# What you should do:
Each line below that contains the word "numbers" must be copied.

# Collected material:

───

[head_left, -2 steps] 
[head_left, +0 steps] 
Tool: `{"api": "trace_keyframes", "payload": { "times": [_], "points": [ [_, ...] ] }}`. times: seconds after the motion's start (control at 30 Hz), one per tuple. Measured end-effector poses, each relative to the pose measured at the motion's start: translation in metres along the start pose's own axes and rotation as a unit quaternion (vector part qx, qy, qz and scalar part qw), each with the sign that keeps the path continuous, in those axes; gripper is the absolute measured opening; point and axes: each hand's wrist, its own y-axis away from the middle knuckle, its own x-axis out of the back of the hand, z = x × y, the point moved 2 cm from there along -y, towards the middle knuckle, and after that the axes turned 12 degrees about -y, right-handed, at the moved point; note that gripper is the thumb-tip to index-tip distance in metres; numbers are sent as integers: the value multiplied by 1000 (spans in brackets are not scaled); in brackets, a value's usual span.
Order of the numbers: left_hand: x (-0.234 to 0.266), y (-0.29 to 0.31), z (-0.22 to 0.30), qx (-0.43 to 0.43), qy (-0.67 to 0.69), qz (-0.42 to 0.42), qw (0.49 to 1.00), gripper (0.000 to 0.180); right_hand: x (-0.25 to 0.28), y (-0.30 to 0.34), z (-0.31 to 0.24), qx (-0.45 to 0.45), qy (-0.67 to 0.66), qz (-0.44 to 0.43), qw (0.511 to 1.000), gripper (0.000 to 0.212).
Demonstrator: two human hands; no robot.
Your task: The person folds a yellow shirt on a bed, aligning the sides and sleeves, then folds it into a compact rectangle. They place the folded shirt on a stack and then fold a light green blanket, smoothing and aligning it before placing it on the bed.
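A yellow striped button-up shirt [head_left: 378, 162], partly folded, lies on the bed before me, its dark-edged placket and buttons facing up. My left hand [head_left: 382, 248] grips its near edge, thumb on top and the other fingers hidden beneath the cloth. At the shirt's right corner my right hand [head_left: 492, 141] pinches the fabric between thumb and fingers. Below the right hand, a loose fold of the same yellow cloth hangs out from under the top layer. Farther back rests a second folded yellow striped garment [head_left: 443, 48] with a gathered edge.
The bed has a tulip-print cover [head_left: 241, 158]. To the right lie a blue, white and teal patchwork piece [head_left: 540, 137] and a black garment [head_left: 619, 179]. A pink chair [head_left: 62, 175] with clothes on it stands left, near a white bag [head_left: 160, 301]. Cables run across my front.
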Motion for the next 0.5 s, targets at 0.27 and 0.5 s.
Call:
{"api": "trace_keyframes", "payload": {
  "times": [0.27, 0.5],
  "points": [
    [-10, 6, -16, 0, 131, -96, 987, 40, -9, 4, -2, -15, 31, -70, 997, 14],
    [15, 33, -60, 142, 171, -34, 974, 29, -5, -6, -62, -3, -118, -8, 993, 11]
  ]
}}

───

# Written reply:
Tool: `{"api": "trace_keyframes", "payload": { "times": [_], "points": [ [_, ...] ] }}`. times: seconds after the motion's start (control at 30 Hz), one per tuple. Measured end-effector poses, each relative to the pose measured at the motion's start: translation in metres along the start pose's own axes and rotation as a unit quaternion (vector part qx, qy, qz and scalar part qw), each with the sign that keeps the path continuous, in those axes; gripper is the absolute measured opening; point and axes: each hand's wrist, its own y-axis away from the middle knuckle, its own x-axis out of the back of the hand, z = x × y, the point moved 2 cm from there along -y, towards the middle knuckle, and after that the axes turned 12 degrees about -y, right-handed, at the moved point; note that gripper is the thumb-tip to index-tip distance in metres; numbers are sent as integers: the value multiplied by 1000 (spans in brackets are not scaled); in brackets, a value's usual span.
Order of the numbers: left_hand: x (-0.234 to 0.266), y (-0.29 to 0.31), z (-0.22 to 0.30), qx (-0.43 to 0.43), qy (-0.67 to 0.69), qz (-0.42 to 0.42), qw (0.49 to 1.00), gripper (0.000 to 0.180); right_hand: x (-0.25 to 0.28), y (-0.30 to 0.34), z (-0.31 to 0.24), qx (-0.45 to 0.45), qy (-0.67 to 0.66), qz (-0.44 to 0.43), qw (0.511 to 1.000), gripper (0.000 to 0.212).

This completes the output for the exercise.